Back to the Features: DINO as a Foundation for Video World Models (2507.19468v1)

Published 25 Jul 2025 in cs.CV

Abstract: We present DINO-world, a powerful generalist video world model trained to predict future frames in the latent space of DINOv2. By leveraging a pre-trained image encoder and training a future predictor on a large-scale uncurated video dataset, DINO-world learns the temporal dynamics of diverse scenes, from driving and indoor scenes to simulated environments. We show that DINO-world outperforms previous models on a variety of video prediction benchmarks, e.g. segmentation and depth forecasting, and demonstrates strong understanding of intuitive physics. Furthermore, we show that it is possible to fine-tune the predictor on observation-action trajectories.

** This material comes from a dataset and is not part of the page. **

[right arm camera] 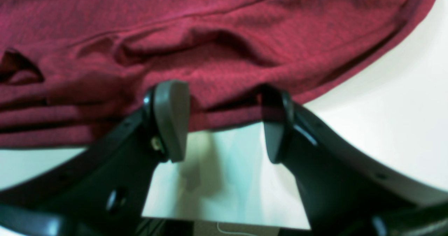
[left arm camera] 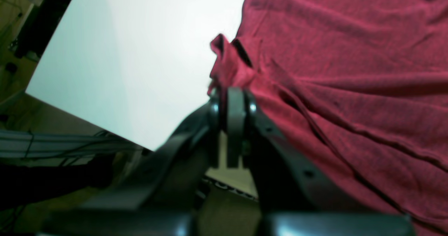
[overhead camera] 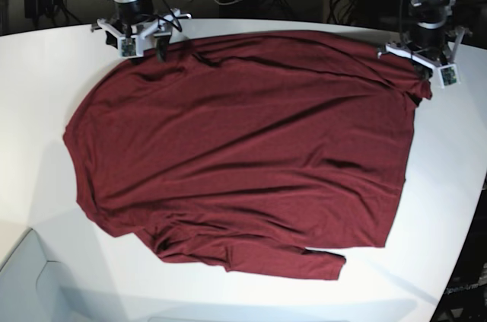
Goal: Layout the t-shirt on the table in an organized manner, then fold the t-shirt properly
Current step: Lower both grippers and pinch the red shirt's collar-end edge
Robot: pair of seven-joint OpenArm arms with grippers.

The resulting action-conditioned world model can be used for planning by simulating candidate trajectories in latent space.

Summary

The paper introduces DINO-world, a scalable video model leveraging a frozen DINOv2 encoder and transformer predictor to forecast future latent features.
The model achieves robust performance on dense segmentation and intuitive physics tasks, with a 6.3% mIoU improvement on VSPW at a 0.5s horizon.
The design’s modularity enables both unconditional pretraining and action-conditioned fine-tuning, supporting efficient control and planning across diverse video domains.

DINO as a Foundation for Video World Models: An Expert Analysis

Introduction

This paper introduces DINO-world, a scalable, generalist video world model that predicts future frames in the latent space of a frozen DINOv2 encoder. The approach leverages large-scale, uncurated video data to learn temporal dynamics across diverse domains, and demonstrates strong performance on dense forecasting, intuitive physics, and planning tasks. The architecture is designed for efficiency and modularity, enabling both unconditional pretraining and action-conditioned fine-tuning for downstream control and planning.

Methodology

Latent-Space World Modeling

The core innovation is to decouple visual representation learning from temporal dynamics modeling. A frozen DINOv2 ViT-B/14 encoder maps each video frame to a grid of patch tokens in a high-dimensional latent space. The world model, a transformer-based predictor, is trained to autoregressively predict future patch tokens given a context of past tokens and their timestamps. This design allows the model to operate at arbitrary frame rates, resolutions, and context lengths.

The predictor architecture consists of a stack of cross-attention blocks, where each query token (representing a future patch at a specific time and location) attends to all past patch tokens. Rotary positional encodings (RoPE) are injected along temporal and spatial axes, enabling the model to reason about spatiotemporal relationships and generalize across variable input configurations.

Figure 1: Latent video world model architecture. A frozen DINOv2 encoder maps video frames to patch tokens in latent space. The predictor is a stack of cross-attention blocks trained to predict future patch tokens from all past tokens and timestamps.

Training and Data

The model is trained on a private dataset of approximately 66 million uncurated web videos, spanning a wide range of domains, durations, frame rates, and resolutions. During training, time deltas between frames are uniformly sampled to ensure the model learns to predict at various temporal intervals, enhancing its ability to generalize to different prediction horizons.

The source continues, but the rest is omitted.